There are growing concerns that the sunscreen you use on your children or grandchildren could be dangerous for them. Just last month, the Food and Drug Administration announced it was investigating the potential risks of spray sunscreens.
Spray sunscreens are such a popular choice because they're easy, but Consumer Reports warns: don't spray your kids.
"Kids are likely to squirm around, and that means that they risk breathing in the sunscreen.
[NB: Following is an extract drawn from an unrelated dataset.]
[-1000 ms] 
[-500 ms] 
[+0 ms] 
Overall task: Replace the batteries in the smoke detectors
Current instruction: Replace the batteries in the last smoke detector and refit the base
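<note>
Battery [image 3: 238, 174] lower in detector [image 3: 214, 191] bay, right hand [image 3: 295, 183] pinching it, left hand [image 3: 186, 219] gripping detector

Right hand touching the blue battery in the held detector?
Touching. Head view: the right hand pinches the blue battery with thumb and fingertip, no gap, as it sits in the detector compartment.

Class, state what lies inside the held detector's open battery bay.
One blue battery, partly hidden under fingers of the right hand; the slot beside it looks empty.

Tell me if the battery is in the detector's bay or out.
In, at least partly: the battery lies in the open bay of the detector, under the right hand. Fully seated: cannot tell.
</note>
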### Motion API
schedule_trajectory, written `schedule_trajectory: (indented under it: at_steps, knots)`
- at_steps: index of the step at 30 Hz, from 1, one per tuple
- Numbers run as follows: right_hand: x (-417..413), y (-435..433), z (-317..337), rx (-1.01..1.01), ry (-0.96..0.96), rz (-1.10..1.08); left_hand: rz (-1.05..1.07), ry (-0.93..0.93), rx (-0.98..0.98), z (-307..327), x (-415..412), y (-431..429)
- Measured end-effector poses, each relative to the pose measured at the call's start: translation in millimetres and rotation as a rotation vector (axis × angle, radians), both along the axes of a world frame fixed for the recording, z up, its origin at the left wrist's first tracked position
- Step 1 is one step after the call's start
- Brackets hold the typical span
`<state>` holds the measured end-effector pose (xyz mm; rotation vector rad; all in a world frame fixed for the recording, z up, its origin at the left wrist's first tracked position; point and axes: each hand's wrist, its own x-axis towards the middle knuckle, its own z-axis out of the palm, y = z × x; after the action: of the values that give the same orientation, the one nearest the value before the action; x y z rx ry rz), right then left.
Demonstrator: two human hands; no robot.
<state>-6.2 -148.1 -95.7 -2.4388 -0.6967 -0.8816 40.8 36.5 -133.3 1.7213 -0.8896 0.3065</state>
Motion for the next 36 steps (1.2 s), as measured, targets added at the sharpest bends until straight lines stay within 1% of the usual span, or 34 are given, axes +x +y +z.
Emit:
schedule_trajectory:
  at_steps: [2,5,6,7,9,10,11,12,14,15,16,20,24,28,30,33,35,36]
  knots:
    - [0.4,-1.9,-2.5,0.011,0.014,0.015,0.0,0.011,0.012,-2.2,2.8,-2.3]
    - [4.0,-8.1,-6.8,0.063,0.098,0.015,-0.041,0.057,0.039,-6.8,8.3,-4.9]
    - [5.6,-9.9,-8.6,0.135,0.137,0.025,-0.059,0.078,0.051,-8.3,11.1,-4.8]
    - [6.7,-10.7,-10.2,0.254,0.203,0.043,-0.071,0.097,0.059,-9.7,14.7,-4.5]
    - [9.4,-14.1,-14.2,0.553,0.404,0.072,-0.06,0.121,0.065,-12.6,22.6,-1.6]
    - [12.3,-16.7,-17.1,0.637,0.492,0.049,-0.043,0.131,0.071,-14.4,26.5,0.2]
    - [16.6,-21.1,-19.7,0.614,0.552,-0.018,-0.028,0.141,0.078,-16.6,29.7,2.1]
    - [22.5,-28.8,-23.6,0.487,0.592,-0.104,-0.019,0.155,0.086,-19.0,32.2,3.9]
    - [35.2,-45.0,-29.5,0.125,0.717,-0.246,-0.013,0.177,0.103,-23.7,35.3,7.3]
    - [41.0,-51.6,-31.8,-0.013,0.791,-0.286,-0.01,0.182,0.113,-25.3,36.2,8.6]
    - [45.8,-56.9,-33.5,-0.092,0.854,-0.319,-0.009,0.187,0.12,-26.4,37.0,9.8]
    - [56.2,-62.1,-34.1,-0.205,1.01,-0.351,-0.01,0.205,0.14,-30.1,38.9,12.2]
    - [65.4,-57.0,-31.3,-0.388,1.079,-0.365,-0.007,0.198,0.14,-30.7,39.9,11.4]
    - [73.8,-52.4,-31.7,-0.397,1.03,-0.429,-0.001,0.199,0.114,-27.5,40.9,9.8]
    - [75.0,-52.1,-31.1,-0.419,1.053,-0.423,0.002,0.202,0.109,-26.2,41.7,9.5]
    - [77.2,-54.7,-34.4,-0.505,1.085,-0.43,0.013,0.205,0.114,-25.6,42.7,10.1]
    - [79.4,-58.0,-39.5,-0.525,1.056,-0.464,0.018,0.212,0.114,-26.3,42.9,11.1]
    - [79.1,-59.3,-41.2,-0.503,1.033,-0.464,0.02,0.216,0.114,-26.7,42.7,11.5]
That can be a lung irritant, and some sprays contain titanium dioxide, and if you breathe in those sunscreens, it could be a potential cancer risk," said Patricia Calvo of Consumer Reports.
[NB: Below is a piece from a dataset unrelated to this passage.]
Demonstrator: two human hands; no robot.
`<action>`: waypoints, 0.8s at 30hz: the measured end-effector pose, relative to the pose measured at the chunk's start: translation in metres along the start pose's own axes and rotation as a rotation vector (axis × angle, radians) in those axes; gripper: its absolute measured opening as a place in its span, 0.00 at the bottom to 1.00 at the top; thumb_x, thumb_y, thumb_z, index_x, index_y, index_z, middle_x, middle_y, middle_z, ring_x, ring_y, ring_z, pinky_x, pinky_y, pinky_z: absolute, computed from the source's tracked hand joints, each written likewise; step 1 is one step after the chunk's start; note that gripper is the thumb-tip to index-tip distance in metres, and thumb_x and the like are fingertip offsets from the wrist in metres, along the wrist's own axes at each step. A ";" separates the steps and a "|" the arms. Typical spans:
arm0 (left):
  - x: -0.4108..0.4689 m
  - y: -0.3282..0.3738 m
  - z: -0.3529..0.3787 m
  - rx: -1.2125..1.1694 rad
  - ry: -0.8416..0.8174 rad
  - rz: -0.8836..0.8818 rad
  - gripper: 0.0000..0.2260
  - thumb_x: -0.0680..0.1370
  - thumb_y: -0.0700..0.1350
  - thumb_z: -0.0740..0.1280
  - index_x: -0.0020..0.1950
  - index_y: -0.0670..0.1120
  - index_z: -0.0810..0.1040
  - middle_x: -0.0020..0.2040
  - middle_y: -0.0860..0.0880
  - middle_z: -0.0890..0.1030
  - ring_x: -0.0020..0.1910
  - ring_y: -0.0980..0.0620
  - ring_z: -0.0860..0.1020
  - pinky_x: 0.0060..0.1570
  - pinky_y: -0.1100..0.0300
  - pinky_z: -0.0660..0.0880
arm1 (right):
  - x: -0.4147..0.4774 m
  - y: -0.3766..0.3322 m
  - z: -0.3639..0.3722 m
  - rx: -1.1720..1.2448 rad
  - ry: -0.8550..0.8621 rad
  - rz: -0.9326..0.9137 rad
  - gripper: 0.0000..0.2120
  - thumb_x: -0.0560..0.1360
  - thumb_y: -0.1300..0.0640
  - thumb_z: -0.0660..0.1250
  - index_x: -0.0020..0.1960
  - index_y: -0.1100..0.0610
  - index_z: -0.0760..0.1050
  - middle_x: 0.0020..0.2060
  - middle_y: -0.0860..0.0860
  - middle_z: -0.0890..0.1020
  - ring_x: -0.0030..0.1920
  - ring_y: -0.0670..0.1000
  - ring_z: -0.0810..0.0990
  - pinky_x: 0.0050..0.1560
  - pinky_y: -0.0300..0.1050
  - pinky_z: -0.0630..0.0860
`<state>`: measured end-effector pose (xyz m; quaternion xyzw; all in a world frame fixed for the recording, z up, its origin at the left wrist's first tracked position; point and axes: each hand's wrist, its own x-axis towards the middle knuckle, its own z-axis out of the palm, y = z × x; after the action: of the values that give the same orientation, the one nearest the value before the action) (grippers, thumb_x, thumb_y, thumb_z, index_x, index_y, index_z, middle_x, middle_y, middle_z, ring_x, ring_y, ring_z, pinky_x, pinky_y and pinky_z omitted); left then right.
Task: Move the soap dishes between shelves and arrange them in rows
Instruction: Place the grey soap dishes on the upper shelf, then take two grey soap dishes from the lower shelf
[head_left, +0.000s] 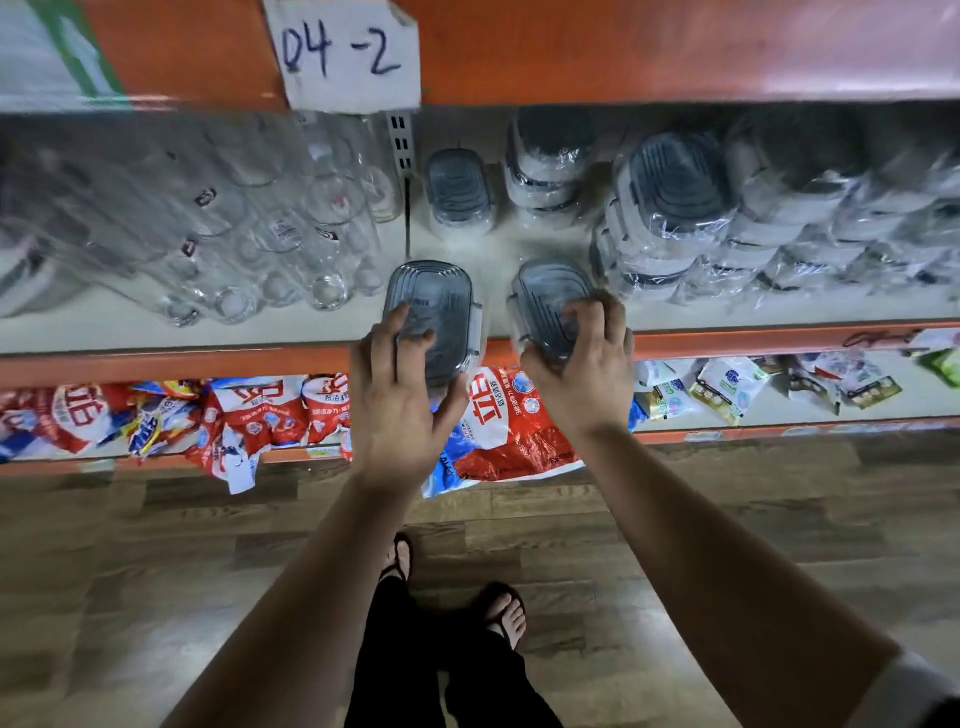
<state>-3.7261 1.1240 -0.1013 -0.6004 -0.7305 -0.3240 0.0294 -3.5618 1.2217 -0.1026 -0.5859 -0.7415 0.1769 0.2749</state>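
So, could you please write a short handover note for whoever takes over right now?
Hands: left hand grips one soap dish, right hand grips a second dish, both at the front edge of the middle shelf.
Done: a small stack and a taller stack stand at the back.
Left: place these two in line, then probably sort the wrapped pile on the right into rows.

My bare forearms reach from 5 and 7 o'clock toward 12, converging. My left hand (400, 400) clasps the left soap dish (434, 306), fingers on top, thumb at its near end. At its 3 o'clock, my right hand (584, 374) grips the right soap dish (545, 299), fingers curled over it.
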 end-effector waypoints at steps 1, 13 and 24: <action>-0.005 0.005 -0.012 0.006 -0.007 -0.005 0.21 0.79 0.55 0.63 0.59 0.37 0.75 0.67 0.35 0.72 0.60 0.35 0.73 0.61 0.47 0.68 | -0.007 -0.006 -0.009 -0.003 0.004 -0.009 0.25 0.70 0.42 0.66 0.59 0.59 0.72 0.62 0.59 0.72 0.57 0.63 0.74 0.46 0.54 0.75; -0.040 0.022 -0.156 -0.027 0.103 0.025 0.19 0.77 0.51 0.66 0.61 0.39 0.73 0.67 0.37 0.73 0.64 0.35 0.72 0.65 0.49 0.65 | -0.072 -0.107 -0.092 0.163 -0.031 -0.140 0.30 0.68 0.43 0.65 0.64 0.60 0.73 0.68 0.63 0.69 0.67 0.61 0.68 0.63 0.57 0.70; -0.049 -0.066 -0.282 0.028 0.215 0.130 0.18 0.77 0.50 0.67 0.62 0.44 0.69 0.68 0.37 0.72 0.66 0.33 0.72 0.69 0.49 0.63 | -0.122 -0.241 -0.078 0.314 0.152 -0.241 0.28 0.68 0.46 0.68 0.63 0.58 0.70 0.62 0.58 0.72 0.64 0.58 0.70 0.61 0.52 0.71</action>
<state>-3.8692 0.9335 0.0711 -0.6079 -0.6872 -0.3737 0.1365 -3.6803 1.0382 0.0754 -0.4547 -0.7467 0.2112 0.4372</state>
Many sunscreens are marketed as a special formula for babies and children and about a third of us buy a sunscreen that claims to be for kids.
"There's no safer ingredient just for kids. Manufacturers use the same active ingredients in kids' sunscreens as they do in adult sunscreens," said Calvo.
For example, comparing Coppertone Ultra Guard and Coppertone Water Babies side-by-side shows the ingredients are the same, but the Water Babies formula claims it's the "number one pediatrician-recommended brand." The company says it surveys pediatricians to find out which brand they recommend.
"You might think that 'pediatrician-tested' or 'pediatrician-recommended' means that the sunscreen is safer, but those terms aren't regulated. The FDA does not hold kids' sunscreen to a higher safety standard than adult sunscreen," said Calvo.
The American Academy of Dermatology has also issued a warning concerning spray sunscreens. They say never spray sunscreen around or near the face or mouth. If you are using them, you should first spray the sunscreen into your hands and then apply it.
In addition to steering clear of sprays, make sure the sunscreen you use protects against both UVA and UVB rays.